Começar por estudar as bases do consentimento e da ética no trabalho com o corpo é essencial, não só no contexto artístico, mas também no enquadramento social e político em que vivemos. É igualmente importante observar e analisar de forma crítica como a intimidade é representada nos média, desenvolvendo um olhar consciente e informado.
Atualmente, existem cada vez mais formações e workshops disponíveis em vários idiomas, assim como recursos pedagógicos online. Ter experiência prévia no setor audiovisual ou noutras práticas como a dança, o teatro ou a performance pode ser uma base muito enriquecedora. No entanto, o mais importante é cultivar a empatia, a escuta ativa e um compromisso ético profundo com o trabalho.
Se houver um verdadeiro interesse em construir uma carreira nesta área, considero fundamental realizar uma formação completa, com pelo menos 90 horas de duração, antes de assumir projetos como coordenador/a de intimidade. Os workshops introdutórios são úteis para ter uma primeira abordagem, mas dada a responsabilidade que esta função implica, não substituem a necessidade de uma formação sólida e abrangente.
Há alguma mulher no meio do cinema que aches inspiradora?

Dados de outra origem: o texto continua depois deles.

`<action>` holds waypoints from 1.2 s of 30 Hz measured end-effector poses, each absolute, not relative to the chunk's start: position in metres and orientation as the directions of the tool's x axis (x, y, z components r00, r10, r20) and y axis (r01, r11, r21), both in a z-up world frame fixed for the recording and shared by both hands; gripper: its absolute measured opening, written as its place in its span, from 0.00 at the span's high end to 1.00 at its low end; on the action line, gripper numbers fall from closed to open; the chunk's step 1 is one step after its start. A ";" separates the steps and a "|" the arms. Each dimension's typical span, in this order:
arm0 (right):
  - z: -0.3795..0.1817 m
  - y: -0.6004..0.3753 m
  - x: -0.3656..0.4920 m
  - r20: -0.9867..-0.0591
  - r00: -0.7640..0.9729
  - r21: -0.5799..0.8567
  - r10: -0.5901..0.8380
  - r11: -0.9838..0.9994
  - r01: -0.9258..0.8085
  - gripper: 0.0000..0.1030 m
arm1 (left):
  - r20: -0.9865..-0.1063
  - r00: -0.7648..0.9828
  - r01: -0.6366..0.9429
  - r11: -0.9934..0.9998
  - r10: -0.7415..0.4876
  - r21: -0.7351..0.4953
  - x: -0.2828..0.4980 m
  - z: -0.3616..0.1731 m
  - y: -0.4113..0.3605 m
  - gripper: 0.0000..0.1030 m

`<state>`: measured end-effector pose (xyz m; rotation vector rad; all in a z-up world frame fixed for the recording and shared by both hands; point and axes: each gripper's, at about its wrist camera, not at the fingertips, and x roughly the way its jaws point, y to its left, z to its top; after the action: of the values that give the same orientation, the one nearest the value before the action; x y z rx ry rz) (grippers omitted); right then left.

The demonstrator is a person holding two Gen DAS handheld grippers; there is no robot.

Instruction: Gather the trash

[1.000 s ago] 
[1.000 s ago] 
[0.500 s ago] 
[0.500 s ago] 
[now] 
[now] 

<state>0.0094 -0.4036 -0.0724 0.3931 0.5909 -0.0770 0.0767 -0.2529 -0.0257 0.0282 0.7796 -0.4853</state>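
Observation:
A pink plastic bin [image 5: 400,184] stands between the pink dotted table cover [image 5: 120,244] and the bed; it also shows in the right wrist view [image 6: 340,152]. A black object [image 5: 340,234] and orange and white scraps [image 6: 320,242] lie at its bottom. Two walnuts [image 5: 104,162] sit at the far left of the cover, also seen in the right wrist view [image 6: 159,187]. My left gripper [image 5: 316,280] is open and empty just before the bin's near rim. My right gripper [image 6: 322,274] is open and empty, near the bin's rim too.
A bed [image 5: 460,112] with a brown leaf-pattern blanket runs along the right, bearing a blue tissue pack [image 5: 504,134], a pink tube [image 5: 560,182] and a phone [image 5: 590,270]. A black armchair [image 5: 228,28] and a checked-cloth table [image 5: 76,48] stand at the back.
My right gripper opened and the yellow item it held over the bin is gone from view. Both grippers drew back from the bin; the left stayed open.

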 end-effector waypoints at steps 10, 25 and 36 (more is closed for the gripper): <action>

Sim, muitas!!! Uma das cineastas que mais me inspira é Céline Sciamma, pela sensibilidade com que retrata corpos, desejos e relações, fugindo de clichés e com grande cuidado visual e narrativo. Também admiro profundamente Carla Simón, em Espanha, e Cláudia Varejão, em Portugal, são duas realizadoras que trabalham com grande humanidade e ao mesmo tempo uma subjetividade muito livre. Não posso deixar de referir Chantal Akerman, uma referência incontornável na forma como filma o quotidiano. E, claro, as minhas colegas e fundadoras da IntimAct Espanha, Lucía e Tábata, mulheres com uma força e uma delicadeza impressionantes, comprometidas com a ética, a criatividade e a transformação do setor.